== YOUR GOAL ==
How many lines in the records below contain the word "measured"? Answer with the number only.

Excerpts from a dataset:

────────

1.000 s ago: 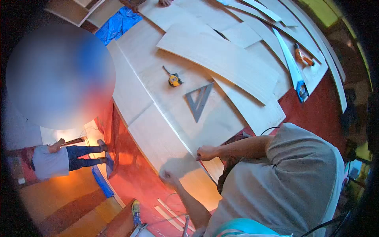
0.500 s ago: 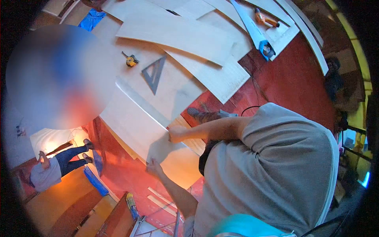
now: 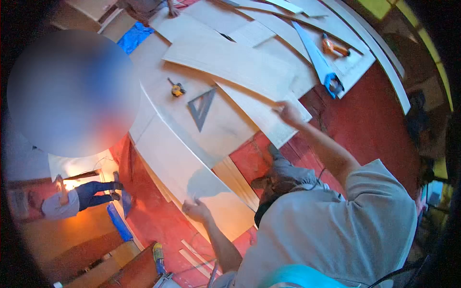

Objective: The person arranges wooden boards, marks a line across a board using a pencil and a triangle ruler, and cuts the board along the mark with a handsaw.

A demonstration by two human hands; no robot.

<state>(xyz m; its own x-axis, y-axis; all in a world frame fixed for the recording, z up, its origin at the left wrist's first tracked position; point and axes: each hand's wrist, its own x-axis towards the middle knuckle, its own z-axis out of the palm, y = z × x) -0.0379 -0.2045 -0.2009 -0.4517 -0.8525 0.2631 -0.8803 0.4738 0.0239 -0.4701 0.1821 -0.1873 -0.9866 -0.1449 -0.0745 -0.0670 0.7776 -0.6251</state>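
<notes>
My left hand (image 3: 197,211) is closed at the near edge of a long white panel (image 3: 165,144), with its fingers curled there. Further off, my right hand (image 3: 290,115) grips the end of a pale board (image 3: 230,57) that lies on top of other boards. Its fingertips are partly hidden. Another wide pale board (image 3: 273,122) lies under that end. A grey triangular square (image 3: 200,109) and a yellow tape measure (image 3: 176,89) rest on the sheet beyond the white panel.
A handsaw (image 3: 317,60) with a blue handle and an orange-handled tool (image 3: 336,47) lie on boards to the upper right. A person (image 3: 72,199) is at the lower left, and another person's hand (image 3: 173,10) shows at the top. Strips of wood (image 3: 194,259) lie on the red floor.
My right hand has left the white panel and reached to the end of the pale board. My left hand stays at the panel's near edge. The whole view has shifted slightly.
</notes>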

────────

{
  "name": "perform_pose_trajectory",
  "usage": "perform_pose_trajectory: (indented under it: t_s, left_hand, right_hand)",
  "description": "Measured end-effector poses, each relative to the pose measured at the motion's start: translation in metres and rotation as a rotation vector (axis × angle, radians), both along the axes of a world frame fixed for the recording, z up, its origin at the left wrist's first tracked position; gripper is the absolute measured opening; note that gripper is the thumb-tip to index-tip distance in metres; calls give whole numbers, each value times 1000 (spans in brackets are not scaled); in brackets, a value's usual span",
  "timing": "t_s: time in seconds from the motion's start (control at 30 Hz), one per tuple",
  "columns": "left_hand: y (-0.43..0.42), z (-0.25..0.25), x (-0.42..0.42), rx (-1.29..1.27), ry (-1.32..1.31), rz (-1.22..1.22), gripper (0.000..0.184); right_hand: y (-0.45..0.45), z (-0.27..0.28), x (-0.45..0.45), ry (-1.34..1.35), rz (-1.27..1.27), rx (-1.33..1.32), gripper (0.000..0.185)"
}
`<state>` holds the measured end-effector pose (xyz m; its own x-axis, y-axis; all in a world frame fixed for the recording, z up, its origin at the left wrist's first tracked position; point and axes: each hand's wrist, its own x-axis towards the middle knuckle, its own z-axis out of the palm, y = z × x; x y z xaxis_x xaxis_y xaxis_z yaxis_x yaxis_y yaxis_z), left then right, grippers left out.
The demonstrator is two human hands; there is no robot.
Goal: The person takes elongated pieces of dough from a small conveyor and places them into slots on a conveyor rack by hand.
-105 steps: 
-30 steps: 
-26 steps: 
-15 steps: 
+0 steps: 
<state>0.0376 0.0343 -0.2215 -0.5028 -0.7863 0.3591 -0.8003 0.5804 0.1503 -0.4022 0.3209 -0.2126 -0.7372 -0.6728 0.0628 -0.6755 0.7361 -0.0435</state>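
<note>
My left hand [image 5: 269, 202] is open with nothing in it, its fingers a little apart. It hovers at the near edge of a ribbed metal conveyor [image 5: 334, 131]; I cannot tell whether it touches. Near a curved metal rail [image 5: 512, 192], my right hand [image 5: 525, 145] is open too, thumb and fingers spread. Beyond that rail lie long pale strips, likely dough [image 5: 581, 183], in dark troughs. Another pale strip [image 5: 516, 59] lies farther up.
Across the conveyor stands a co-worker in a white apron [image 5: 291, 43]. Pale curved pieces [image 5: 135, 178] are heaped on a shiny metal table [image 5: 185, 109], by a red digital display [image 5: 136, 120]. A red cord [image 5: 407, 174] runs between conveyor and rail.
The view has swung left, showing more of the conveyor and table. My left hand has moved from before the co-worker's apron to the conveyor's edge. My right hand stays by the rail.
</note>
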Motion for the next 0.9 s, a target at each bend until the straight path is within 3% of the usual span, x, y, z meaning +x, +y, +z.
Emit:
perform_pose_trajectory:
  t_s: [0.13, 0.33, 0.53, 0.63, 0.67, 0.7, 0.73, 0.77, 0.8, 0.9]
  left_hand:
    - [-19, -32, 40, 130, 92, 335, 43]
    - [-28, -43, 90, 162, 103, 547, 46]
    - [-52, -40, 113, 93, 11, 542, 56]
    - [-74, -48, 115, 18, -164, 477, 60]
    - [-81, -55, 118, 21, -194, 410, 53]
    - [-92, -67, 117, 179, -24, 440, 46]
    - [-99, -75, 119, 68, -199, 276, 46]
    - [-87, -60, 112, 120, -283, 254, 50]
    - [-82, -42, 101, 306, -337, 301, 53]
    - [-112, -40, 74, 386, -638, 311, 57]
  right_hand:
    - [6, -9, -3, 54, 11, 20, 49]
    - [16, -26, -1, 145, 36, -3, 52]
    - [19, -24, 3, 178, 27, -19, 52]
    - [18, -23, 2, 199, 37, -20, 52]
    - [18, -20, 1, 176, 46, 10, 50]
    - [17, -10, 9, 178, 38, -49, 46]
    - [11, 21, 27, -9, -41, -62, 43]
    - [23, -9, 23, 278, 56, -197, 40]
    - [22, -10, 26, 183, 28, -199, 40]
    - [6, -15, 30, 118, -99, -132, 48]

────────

== EXERCISE OUTPUT ==
2